Most applications do not create application-specific or embedded metadata. For files created by such applications, which do not create application-specific or embedded metadata, system metadata is the source of metadata. Following are some important applications/file formats that contain metadata created by applications within the files. These applications are widely used, and cybercrime investigators must understand the metadata generated by these applications.

  1. Office Documents

    The metadata stored in the documents, spreadsheets, and presentations can reveal information about the document beneficial for the investigation [5][10]. As per Microsoft, there are four types of properties associated with any document file. They are:

    1. Standard properties (author, title, and subject): These properties can be used to identify the person responsible for creating the content.

    2. Automatically updated properties include file system properties, like file size or the dates when a file was created or last changed and statistics like the number of words or characters in a document. One cannot specify or change the automatically updated properties. These properties can be used to search the files based on criteria like date of creation, modification, etc.

    3. Custom properties One can define additional custom properties for Office documents. One can assign a text, time, or numeric value to custom properties and also assign them the values yes or no.
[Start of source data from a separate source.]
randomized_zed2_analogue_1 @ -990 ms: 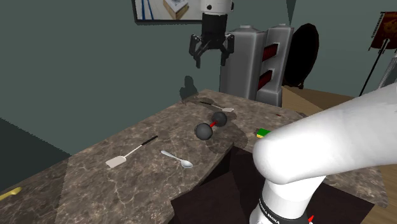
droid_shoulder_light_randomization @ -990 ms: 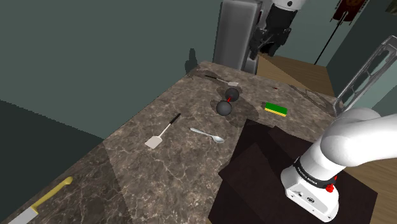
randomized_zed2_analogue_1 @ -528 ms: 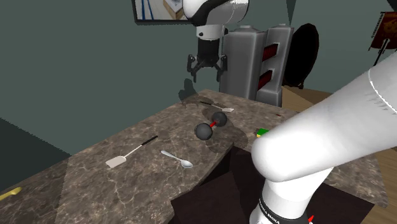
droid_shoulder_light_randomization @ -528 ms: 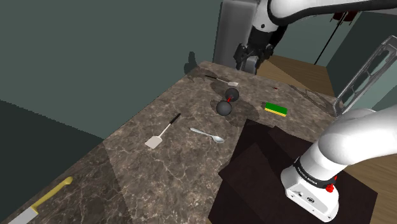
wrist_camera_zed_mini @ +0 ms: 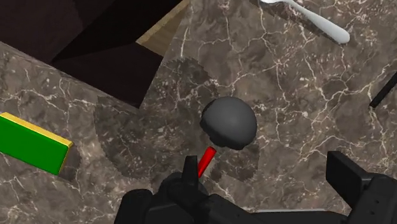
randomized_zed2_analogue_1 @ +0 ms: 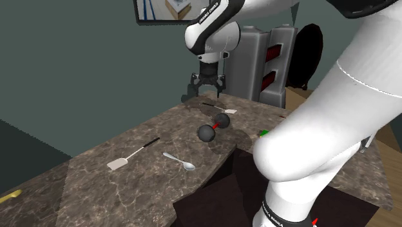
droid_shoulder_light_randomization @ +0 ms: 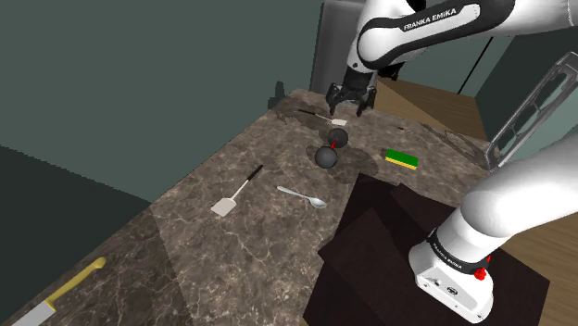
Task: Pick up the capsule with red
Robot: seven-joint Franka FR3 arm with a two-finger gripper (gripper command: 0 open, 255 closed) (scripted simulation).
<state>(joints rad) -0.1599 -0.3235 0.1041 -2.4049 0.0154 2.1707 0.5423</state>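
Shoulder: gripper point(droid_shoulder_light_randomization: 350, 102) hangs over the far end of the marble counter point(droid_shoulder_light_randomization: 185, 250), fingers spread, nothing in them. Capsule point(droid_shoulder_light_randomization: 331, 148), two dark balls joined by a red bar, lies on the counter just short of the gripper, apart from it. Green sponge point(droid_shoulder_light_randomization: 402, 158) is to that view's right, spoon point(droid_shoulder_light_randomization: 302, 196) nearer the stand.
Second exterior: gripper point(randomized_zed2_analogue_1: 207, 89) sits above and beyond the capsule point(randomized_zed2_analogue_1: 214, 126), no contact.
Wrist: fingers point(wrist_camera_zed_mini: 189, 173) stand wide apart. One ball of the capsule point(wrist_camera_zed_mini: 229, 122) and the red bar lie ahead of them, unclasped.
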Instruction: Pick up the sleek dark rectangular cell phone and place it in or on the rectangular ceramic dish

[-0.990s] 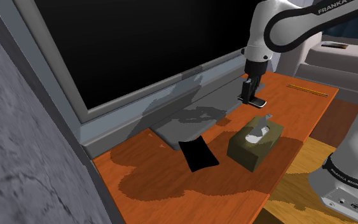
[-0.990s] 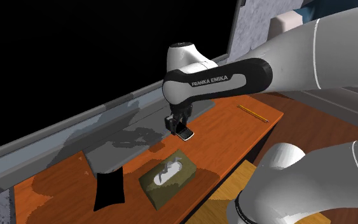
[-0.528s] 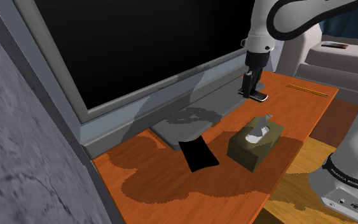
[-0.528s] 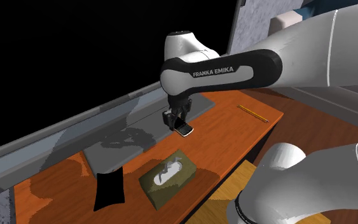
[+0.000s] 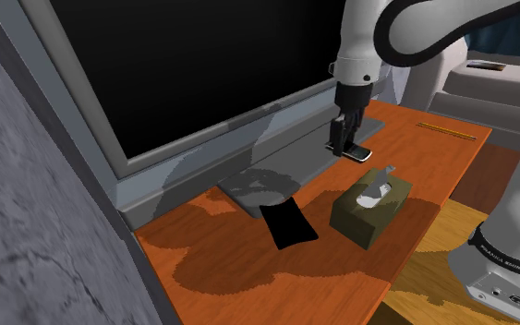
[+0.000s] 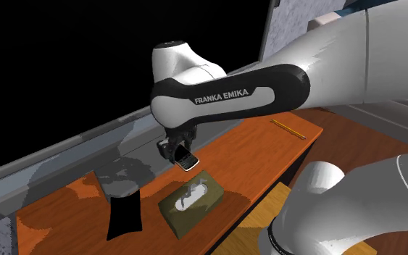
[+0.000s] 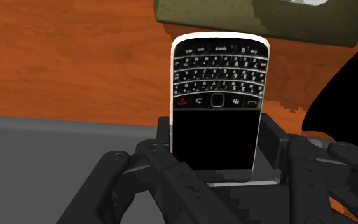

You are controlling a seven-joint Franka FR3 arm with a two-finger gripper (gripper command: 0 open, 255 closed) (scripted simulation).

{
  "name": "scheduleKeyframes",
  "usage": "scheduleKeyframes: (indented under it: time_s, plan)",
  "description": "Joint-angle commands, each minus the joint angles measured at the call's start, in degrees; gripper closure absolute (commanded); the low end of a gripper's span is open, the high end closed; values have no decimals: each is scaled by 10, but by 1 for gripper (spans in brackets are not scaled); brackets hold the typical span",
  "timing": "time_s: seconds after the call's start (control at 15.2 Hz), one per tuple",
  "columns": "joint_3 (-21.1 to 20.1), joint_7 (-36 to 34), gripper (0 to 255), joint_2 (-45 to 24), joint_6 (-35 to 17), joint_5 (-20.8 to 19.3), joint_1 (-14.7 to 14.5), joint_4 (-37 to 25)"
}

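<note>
The cell phone (image 7: 217, 95) is black with a keypad and a pale rim. My gripper (image 7: 215, 146) is shut on its lower end, one finger (image 7: 161, 137) on each side. In the shoulder view the gripper (image 5: 341, 143) holds the phone (image 5: 357, 150) above the orange table, just past the tissue box. A flat black rectangular thing (image 5: 288, 224) lies farther towards that view's left. A long grey slab (image 5: 248, 189) runs along the window side; I cannot tell which of the two is the dish. In the second exterior view the phone (image 6: 188, 160) hangs above the slab's edge.
An olive tissue box (image 5: 370, 208) stands on the orange table (image 5: 248, 268) close beside the gripper. A pencil (image 5: 447, 130) lies at the table's far end. A grey window frame with a black area behind it borders the table.
The arm has carried the phone along the table towards the shoulder view's left, from near the far end to beside the tissue box. The grip stays shut.
</note>
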State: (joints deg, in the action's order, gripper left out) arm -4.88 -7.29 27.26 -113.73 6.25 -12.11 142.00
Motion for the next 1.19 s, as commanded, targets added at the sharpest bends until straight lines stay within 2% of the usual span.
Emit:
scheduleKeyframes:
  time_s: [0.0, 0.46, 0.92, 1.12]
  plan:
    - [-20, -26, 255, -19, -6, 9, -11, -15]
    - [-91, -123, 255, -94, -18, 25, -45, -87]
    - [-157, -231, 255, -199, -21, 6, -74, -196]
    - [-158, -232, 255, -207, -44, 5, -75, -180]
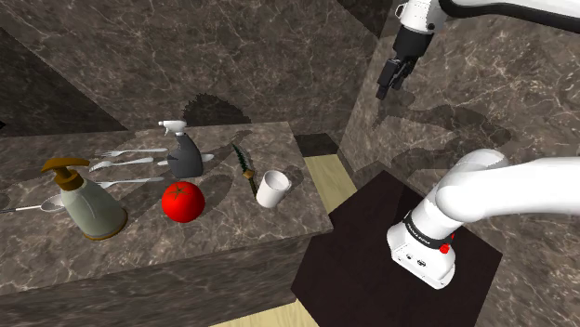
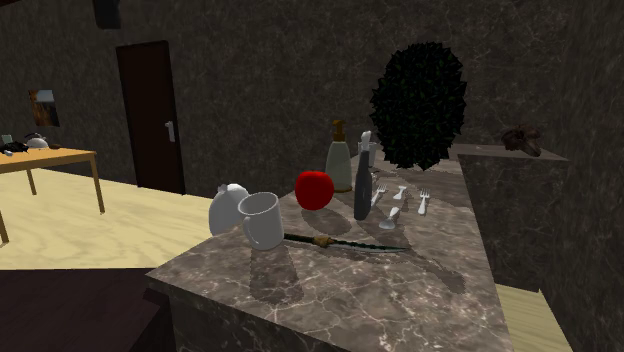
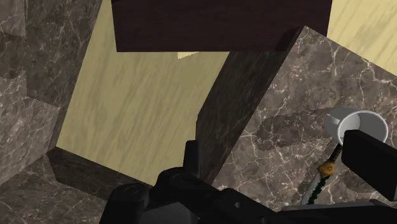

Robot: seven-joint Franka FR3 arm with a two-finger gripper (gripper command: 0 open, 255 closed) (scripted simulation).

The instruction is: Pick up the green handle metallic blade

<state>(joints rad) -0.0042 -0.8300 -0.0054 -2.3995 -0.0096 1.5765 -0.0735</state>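
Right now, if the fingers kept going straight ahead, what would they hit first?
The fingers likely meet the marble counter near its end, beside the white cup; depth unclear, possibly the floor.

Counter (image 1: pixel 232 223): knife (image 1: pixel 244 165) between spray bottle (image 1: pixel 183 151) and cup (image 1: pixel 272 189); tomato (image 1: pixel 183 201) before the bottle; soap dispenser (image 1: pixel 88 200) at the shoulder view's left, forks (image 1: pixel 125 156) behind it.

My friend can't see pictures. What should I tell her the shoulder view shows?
A marble counter holds a knife next to a white cup, along with a red tomato, a spray bottle, a pump bottle and forks. The white arm's black gripper hangs open, high up past the counter's right end.
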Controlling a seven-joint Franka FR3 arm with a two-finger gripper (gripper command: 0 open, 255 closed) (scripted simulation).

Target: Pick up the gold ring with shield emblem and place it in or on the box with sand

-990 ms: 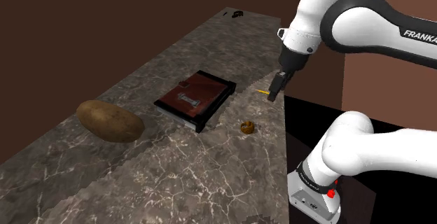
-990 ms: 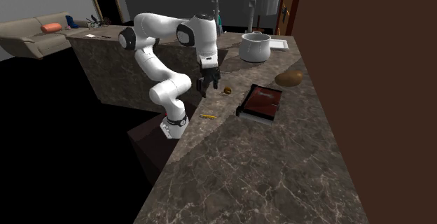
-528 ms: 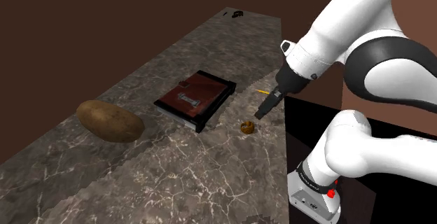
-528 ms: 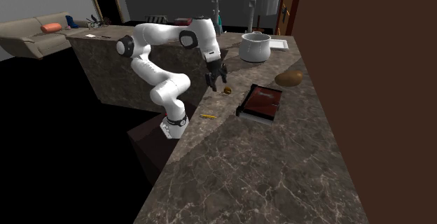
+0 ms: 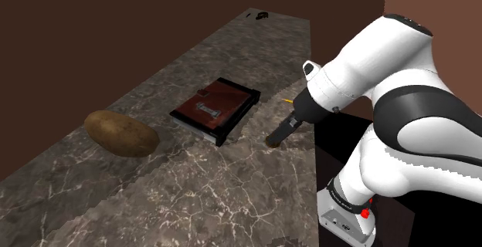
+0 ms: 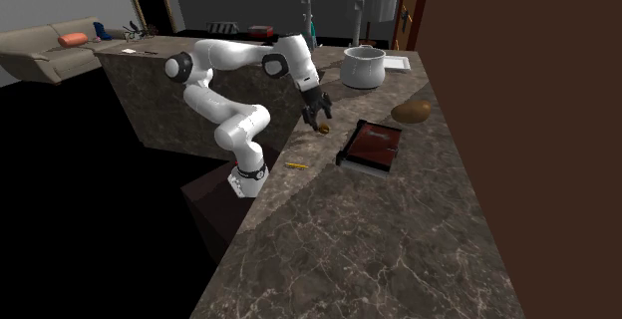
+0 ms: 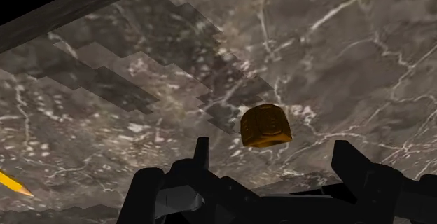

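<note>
1. The claw (image 7: 274, 154) hangs released near the flat reddish-brown box (image 5: 215, 108), its fingers spread low over the table (image 7: 350, 47).
2. I would centre both fingers astride the ring (image 7: 266, 125) before clenching; it is small and would likely skid.
3. The ring is chunky gold with a round embossed face. It lies on the table near the box, not touching it.

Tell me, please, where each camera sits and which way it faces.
Shoulder view: beside the robot's base, looking down along the marbled counter; the arm and hand show.
Second exterior view: above the counter's other end, facing back toward the whole arm and a pot.
Wrist view: on the hand, looking down at the gold ring ahead of its open fingers.
Shared: both exterior views show the reddish box and the potato.
</note>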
    4. Document library properties are associated with documents in a document library on a website or in a public folder. When you create a new document library, you can define one or more document library properties and set rules on their values. When you add documents to the document library, you are prompted to include the values for any required properties or update any incorrect properties. For example, a document library that collects product ideas can prompt the person for properties such as Submitted By, Date, Category, and Description. When you open a document from a document library in Word, Excel, or PowerPoint, you can edit and update these document library properties by clicking File > Info. All required properties from the document library are outlined with red borders on the Info tab in Word, Excel, and PowerPoint,

      The following metadata can be saved within Microsoft Office/Open Office documents, spreadsheets, and presentations:

      • Description: Title, Subject, Tags, Categories, Comments.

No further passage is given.